La infancia de Roberta Marrero se convirtió en «un infierno» por ser transexual

El dibujo de «El bebé verde», por Roberta Marrero
El dibujo de «El bebé verde», por Roberta Marrero - ROBERTA MARRERO (FOTO CEDIDA A ABC)

El color verde no siempre transmite esperanza, sino que, en ocasiones, tiene connotaciones negativas y se utiliza para referirse a cosas extrañas, poco habituales. Así ocurre cuando se utiliza la expresión «perro verde» para referirse a alguien, o calificativos como extraterrestre o alien. Sin embargo, la autora de «El bebé verde. Infancia, transexualidad y héroes del pop». (Lunwerg, 2016), Roberta Marrero, no pensó en estas connotaciones a la hora de decidir el título, aunque lo cierto es que bien puede relacionarse con su realidad. En su obra recoge cómo fue su infancia siendo una niña transexual.

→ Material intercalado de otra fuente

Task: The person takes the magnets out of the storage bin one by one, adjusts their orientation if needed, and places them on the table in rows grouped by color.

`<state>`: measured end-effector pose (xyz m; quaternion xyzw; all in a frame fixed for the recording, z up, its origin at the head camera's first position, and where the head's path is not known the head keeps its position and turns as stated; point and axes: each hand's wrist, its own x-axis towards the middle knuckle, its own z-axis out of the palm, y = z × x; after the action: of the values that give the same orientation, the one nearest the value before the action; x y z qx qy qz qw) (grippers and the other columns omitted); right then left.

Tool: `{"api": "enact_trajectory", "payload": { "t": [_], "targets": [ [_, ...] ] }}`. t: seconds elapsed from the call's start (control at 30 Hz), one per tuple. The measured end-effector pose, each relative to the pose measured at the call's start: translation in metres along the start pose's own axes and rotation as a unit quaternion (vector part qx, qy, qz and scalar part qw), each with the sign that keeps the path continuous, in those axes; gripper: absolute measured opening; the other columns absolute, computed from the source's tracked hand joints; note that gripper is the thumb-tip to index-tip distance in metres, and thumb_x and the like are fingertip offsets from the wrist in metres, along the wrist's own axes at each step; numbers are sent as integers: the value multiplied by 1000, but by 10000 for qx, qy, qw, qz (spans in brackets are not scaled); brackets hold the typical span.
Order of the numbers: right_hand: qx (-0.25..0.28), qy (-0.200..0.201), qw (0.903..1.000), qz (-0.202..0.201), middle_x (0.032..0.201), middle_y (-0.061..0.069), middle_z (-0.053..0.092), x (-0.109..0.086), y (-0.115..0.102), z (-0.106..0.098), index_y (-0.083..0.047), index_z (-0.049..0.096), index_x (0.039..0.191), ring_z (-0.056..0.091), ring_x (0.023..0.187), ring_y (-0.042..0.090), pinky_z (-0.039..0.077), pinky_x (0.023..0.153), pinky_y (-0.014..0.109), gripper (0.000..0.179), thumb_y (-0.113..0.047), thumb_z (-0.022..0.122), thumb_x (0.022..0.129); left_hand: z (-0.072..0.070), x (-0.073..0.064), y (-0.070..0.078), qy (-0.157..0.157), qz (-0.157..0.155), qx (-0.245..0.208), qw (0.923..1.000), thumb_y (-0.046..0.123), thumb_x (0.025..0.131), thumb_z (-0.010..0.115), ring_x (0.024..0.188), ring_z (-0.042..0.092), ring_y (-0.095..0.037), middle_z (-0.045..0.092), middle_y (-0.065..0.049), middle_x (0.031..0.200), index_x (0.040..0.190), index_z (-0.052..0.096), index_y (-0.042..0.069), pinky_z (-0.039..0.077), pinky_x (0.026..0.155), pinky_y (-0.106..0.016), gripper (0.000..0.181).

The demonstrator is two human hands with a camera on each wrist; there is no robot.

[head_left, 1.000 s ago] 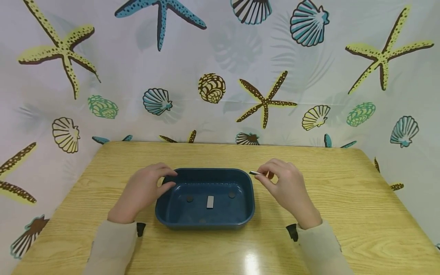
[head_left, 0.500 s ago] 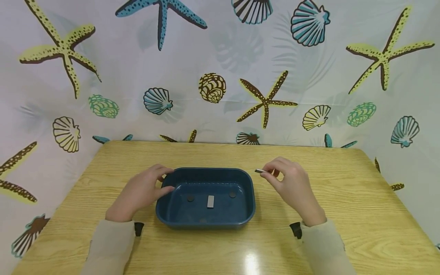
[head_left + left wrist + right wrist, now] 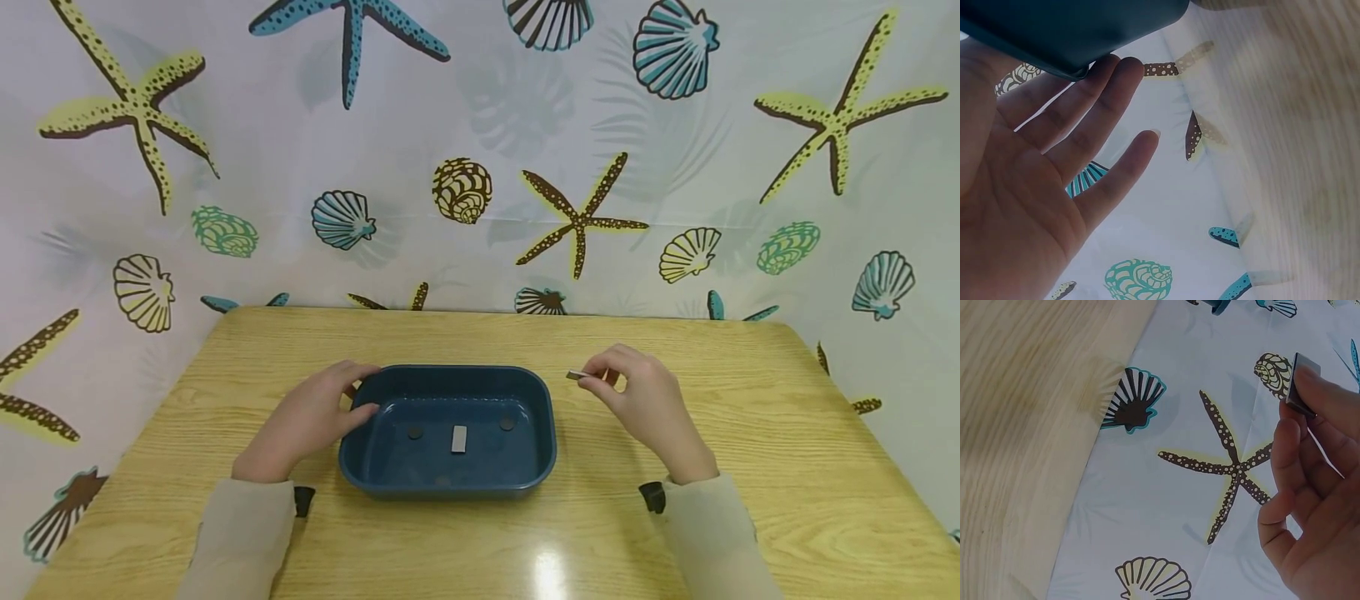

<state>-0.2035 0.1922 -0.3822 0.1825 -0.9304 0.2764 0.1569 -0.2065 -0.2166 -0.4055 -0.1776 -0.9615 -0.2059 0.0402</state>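
A dark blue plastic tub (image 3: 450,493) stands on the wooden table. My left hand (image 3: 318,415) grips its left end: the thumb lies over the rim and the index fingertip is at the far corner. In the left wrist view, the other fingers of my left hand (image 3: 1054,162) stretch outside the tub wall (image 3: 1129,25). Clear of the tub's right side, my right hand (image 3: 641,400) pinches a small flat rectangular block (image 3: 577,375) between thumb and fingers. That block (image 3: 1297,394) shows a silvery face and a dark edge in the right wrist view.
Inside the tub lie a similar pale rectangular block (image 3: 459,439) and two dark round marks or discs, one left (image 3: 415,432) and one right (image 3: 507,424). The wooden table (image 3: 750,433) extends to both sides. Behind it hangs a shell-and-starfish cloth (image 3: 405,125).
My right hand has drawn to the right, away from the tub, with the small block still pinched. My left hand has shifted slightly left at the rim. The tub stays put.
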Motion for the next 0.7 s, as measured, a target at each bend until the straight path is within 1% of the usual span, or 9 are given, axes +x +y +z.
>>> {"api": "enact_trajectory", "payload": {
  "t": [0.2,0.47,0.7],
  "targets": [
    [-34,-216,9996,190,89,-1,70,0,7,2,-15,76,93,56,77,13,40,63,27,6,-21,78,92,0,0,0,-8,18,-35,10000,15,93,77,101,70,-30,68,-18,128,139,61,2,59,76,-42,51],
    [58,-456,9981,409,89,-1,70,-1,14,5,-16,77,94,58,80,15,43,69,29,5,-20,78,92,1,0,-1,-19,34,-70,10000,15,92,77,101,69,-30,68,-18,128,140,60,2,59,77,-42,52],
    [148,-923,9931,710,89,-1,70,-1,21,8,-16,77,94,59,80,14,45,71,30,7,-22,77,94,0,-1,-1,-38,38,-75,10000,14,93,77,102,70,-30,68,-18,128,141,60,2,59,75,-41,52]
  ]
}}
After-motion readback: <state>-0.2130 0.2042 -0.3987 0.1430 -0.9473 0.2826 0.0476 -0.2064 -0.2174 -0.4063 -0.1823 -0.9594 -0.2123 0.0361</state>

«No nací ni hombre ni mujer, nací bebé», comienza el libro, lleno de ilustraciones y hojas de cuadernos con una caligrafía propia de una niña. En una entrevista con ABC, Roberta Marrero relata cómo se sintió durante su infancia: «Cuando era pequeña, obviamente sabía que me pasaba algo que no le pasaba a los niños que estaban a mi alrededor, pero tampoco lo podía nombrar porque en esa época no teníamos la información que tenemos hoy en día. Sabía que me pasaba algo, sabía que me gustaban cosas que eran de niña y no de niño, sabía que no podía evitar pensar como una niña y no como un niño… Pero en realidad yo siempre he sido yo», explica. La autora hace hincapié en este aspecto, pues asegura que su personalidad siempre ha estado ahí, siempre ha sido ella misma: «Yo no tengo esa cosa en mente de pensar que nací en un cuerpo equivocado. No hay un antes y un después, yo siempre he sido yo, desde que nací hasta ahora».

«No hay un antes y un después, yo siempre he sido yo, desde que nací hasta ahora»

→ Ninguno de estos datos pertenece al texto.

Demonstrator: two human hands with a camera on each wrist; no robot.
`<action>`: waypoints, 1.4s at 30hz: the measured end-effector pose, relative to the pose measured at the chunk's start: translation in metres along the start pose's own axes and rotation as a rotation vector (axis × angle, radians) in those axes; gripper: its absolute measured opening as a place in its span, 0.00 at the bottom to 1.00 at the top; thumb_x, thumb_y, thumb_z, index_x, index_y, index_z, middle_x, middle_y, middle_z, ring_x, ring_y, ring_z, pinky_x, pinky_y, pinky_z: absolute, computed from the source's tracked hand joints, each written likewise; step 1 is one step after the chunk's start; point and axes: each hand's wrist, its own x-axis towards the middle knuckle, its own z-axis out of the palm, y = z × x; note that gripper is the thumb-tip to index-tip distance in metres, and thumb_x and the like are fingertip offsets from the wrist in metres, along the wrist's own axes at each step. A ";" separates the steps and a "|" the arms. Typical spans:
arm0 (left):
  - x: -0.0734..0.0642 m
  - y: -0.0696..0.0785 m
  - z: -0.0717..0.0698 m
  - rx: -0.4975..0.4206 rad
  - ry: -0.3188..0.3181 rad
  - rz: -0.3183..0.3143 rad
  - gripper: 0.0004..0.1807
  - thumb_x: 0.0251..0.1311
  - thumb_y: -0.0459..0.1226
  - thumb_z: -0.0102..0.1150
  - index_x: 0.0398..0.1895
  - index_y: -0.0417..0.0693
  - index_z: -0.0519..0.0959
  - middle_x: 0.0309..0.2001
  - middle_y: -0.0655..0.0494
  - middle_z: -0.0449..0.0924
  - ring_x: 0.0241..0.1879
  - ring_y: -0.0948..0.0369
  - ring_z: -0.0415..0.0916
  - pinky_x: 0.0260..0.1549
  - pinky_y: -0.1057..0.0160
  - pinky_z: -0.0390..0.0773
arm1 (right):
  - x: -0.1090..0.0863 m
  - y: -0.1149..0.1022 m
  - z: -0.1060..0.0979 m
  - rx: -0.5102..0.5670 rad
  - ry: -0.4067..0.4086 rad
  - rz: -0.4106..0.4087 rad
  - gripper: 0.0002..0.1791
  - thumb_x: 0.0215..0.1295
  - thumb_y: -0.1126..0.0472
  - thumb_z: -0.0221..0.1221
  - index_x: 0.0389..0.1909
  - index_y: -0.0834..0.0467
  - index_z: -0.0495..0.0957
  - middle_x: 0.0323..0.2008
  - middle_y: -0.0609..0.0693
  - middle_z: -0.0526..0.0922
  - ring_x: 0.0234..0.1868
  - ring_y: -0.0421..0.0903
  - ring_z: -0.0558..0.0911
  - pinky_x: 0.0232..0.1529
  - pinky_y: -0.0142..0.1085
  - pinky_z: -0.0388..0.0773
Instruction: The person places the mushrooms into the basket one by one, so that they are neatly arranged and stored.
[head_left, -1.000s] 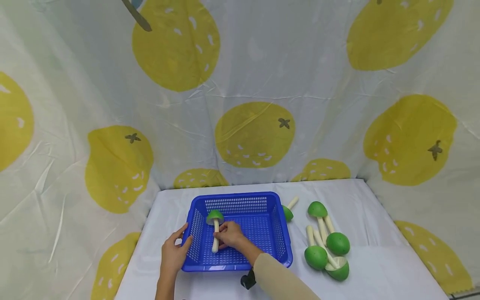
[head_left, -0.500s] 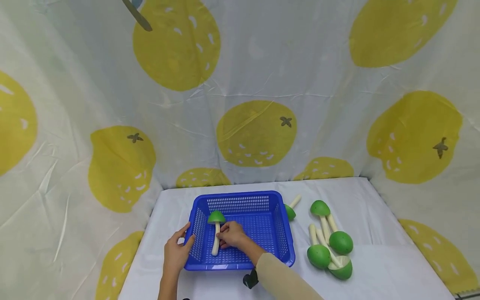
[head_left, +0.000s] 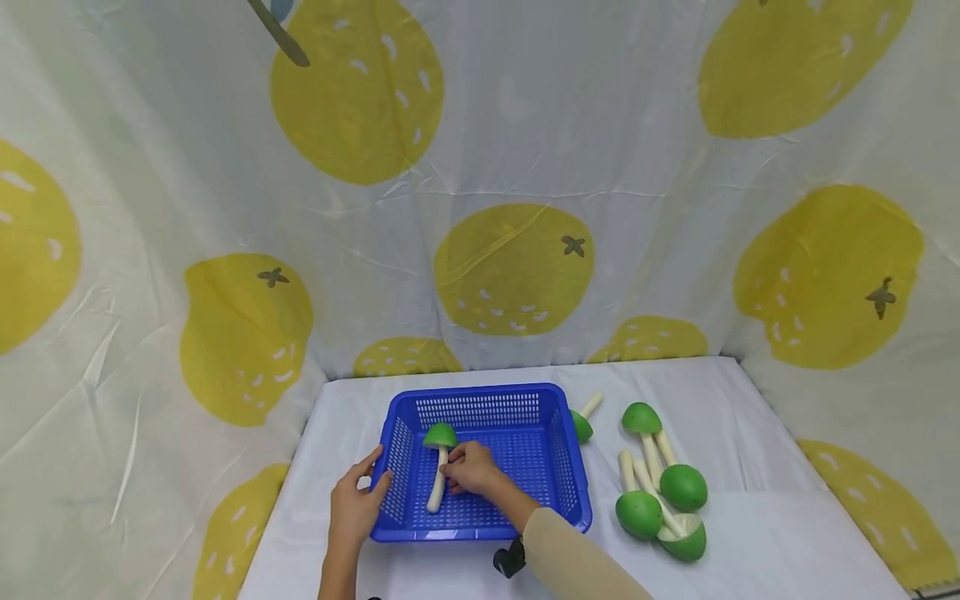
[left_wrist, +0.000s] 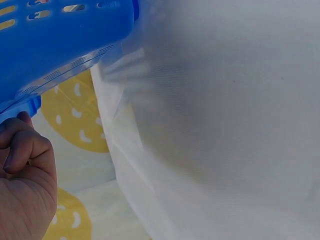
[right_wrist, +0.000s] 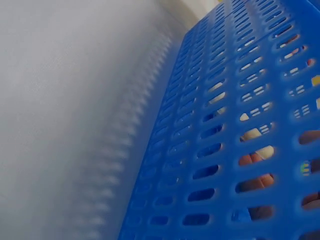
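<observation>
A blue plastic basket [head_left: 420, 534] with slotted walls stands on the white cloth in the head view. At its left side my left hand [head_left: 354, 500] grips the rim, fingers and thumb spread along it. In the left wrist view that hand [left_wrist: 27, 170] shows bent fingers below the basket's rim [left_wrist: 22, 107]. Inside the basket lies a toy mushroom [head_left: 439, 436] with a green cap and pale stem, cap toward the back. My right hand [head_left: 474, 469] reaches over the front rim and pinches the stem midway. Through the slots of the basket wall [right_wrist: 230, 125], the right wrist view shows only bits of fingers.
Right of the basket, several more green-capped mushrooms [head_left: 638, 514] lie in a loose cluster. Another mushroom [head_left: 582, 425] rests close against the basket's right wall. A lemon-print cloth [head_left: 513, 269] hangs behind. A small black object [head_left: 510, 558] shows under the right sleeve.
The mushroom has shifted slightly right inside the basket, its stem leaning more, with my right hand moving along with it. My left hand has stayed at the basket's left rim.
</observation>
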 end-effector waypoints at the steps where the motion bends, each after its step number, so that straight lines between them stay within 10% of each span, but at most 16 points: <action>1: 0.000 -0.001 0.000 0.000 -0.002 0.002 0.26 0.62 0.42 0.63 0.65 0.62 0.74 0.44 0.49 0.74 0.27 0.55 0.83 0.27 0.65 0.81 | -0.001 0.000 -0.002 -0.006 -0.002 -0.006 0.17 0.62 0.66 0.63 0.48 0.71 0.74 0.32 0.57 0.82 0.31 0.53 0.85 0.31 0.43 0.84; 42: 0.001 0.003 -0.001 0.048 0.027 0.050 0.27 0.60 0.41 0.64 0.64 0.58 0.75 0.43 0.49 0.76 0.25 0.60 0.77 0.27 0.68 0.79 | -0.040 -0.015 -0.110 -0.216 0.141 -0.235 0.18 0.63 0.54 0.63 0.50 0.60 0.79 0.40 0.54 0.83 0.36 0.57 0.86 0.33 0.43 0.83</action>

La infancia fue, sin duda, el momento más duro para Roberta Marrero. Llegó un momento en el que ir al colegio se convirtió en un auténtico infierno por el bullying, cosa que no solo le afectó a nivel emocional, sino también a nivel académico, pues sus notas comenzaron a bajar. «Pasé de ser una alumna más a ser el maricón con el que meterse, al que humillar y golpear», escribe. Además, la autora explica que muchas veces se le pasó por la cabeza la idea de que era culpa suya que los demás se metieran con ella y fuera víctima de acoso escolar: «Hoy en día educamos a los niños en la autoestima y aunque en el colegio puedan tener problemas por ser distintos intentamos inculcarles valores, decirles que no es culpa suya, que es culpa de los otros niños, es decir, el agresor es en realidad el débil, no el agredido. Pero en aquella época, nadie me decía eso. Si de repente sufría bullying en el recreo, los profesores lo que hacían era dejarme sola en una clase, y no ir al recreo, lo que en realidad no era una solución real. Nunca nadie me dijo de pequeña que lo que me pasaba no era culpa mía. Que quien yo era estaba bien».

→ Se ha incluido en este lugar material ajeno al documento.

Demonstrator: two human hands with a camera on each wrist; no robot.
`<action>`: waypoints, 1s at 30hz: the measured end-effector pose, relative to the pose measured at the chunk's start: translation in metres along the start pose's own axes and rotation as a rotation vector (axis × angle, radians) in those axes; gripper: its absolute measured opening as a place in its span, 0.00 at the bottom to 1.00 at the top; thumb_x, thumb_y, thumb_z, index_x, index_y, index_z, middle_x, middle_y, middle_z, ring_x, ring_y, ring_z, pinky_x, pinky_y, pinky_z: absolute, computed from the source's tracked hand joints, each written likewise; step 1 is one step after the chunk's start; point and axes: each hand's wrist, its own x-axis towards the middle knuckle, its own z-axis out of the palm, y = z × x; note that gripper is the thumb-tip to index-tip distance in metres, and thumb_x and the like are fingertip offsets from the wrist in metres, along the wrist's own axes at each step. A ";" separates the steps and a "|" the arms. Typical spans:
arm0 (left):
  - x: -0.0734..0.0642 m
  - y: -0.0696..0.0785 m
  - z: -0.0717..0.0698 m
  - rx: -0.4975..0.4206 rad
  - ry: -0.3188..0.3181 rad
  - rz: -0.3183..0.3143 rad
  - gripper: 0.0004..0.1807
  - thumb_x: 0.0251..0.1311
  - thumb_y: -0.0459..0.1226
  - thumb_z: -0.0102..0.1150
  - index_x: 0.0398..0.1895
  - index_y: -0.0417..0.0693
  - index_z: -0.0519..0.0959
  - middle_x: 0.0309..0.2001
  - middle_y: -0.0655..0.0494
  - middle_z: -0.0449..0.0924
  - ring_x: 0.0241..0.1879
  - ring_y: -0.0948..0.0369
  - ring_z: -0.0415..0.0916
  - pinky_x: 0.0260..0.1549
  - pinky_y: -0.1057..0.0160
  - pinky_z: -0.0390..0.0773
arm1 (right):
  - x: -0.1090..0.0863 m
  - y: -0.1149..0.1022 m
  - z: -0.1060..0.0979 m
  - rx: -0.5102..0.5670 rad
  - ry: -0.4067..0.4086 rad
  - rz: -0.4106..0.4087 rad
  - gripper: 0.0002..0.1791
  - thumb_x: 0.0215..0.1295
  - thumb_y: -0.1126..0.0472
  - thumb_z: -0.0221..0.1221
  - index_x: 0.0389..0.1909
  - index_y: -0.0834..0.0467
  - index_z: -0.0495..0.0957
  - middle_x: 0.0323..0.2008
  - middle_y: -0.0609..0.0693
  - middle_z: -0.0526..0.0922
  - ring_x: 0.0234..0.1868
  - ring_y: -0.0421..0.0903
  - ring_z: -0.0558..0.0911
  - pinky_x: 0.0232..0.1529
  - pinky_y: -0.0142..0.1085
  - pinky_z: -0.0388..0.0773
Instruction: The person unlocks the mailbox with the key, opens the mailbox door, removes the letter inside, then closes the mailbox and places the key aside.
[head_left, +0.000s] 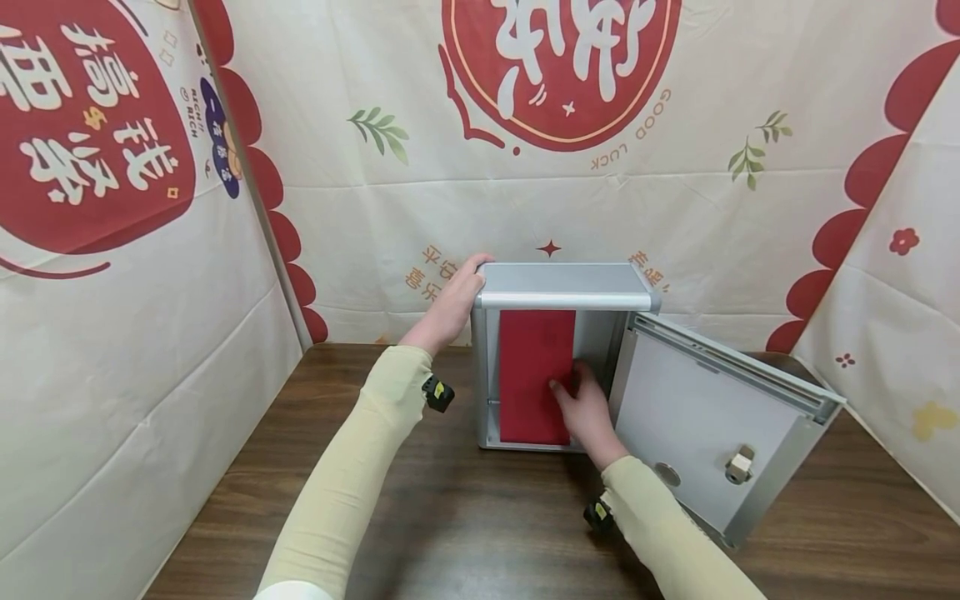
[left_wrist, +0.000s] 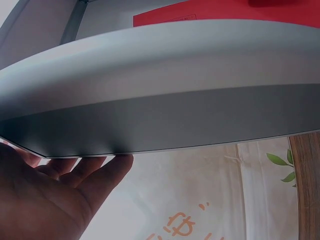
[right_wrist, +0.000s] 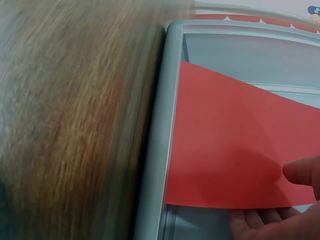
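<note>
A silver metal box (head_left: 566,287) stands upright with its front uncovered. Its hinged door (head_left: 697,408), fitted with a cam lock (head_left: 740,463), is swung out to the right. Inside the frame stands a red envelope (head_left: 534,367), upright and slightly tilted in the right wrist view. My right hand (head_left: 585,408) pinches its right edge, thumb in front and fingers behind. At the upper left corner, my left hand (head_left: 453,304) holds the box; in the left wrist view its fingers (left_wrist: 107,175) reach past the back edge of the box's side.
The box stands on a dark wood table (head_left: 420,508). Close behind it hangs a white printed cloth (head_left: 360,233) with red scalloped borders, and similar cloth covers both sides. The swung-out door takes up room at the right.
</note>
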 end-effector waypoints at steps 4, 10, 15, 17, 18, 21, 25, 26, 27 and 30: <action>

Uno de los hechos que ha marcado su vida es el no contar con el apoyo de sus padres. Marrero explica que, como todos los niños, necesitaba sentir el respaldo de sus progenitores, pero aprendió a vivir sin él gracias a su fuerza interior. Además, con el tiempo se ha dado cuenta de que el mejor apoyo que puede tener es el suyo. «Es importante tener amigos, familia... pero en realidad tu mundo empieza y acaba en ti. Quien tiene que ponerse en paz con las cosas eres tú. Por eso considero que la transexualidad es un viaje interior, y me refiero a eso, a estar en paz contigo, y eso depende exclusivamente de ti», asegura.

Roberta Marrero
Roberta Marrero

Precisamente a medida que fue creciendo fue dejando atrás ese «infierno» de su infancia. Ha conseguido recuperar su autoestima y ser feliz: «Me lo tuve que trabajar para que esas heridas cicatrizaran, pero una vez tuve capacidad de decisión no he tenido una vida ni más ni menos dramática que el resto de las personas». Sin embargo, es consciente de que la transexualidad continúa siendo un «estigma social», y por ello aboga por no dudar de su identidad en ningún momento: «Hay que tomar conciencia de eso, no darle a la gente el poder de que su estupidez pueda amargarle el día. Tenemos que llegar al punto de no dudar de quiénes somos, no poner en los otros el poder de nuestra identidad».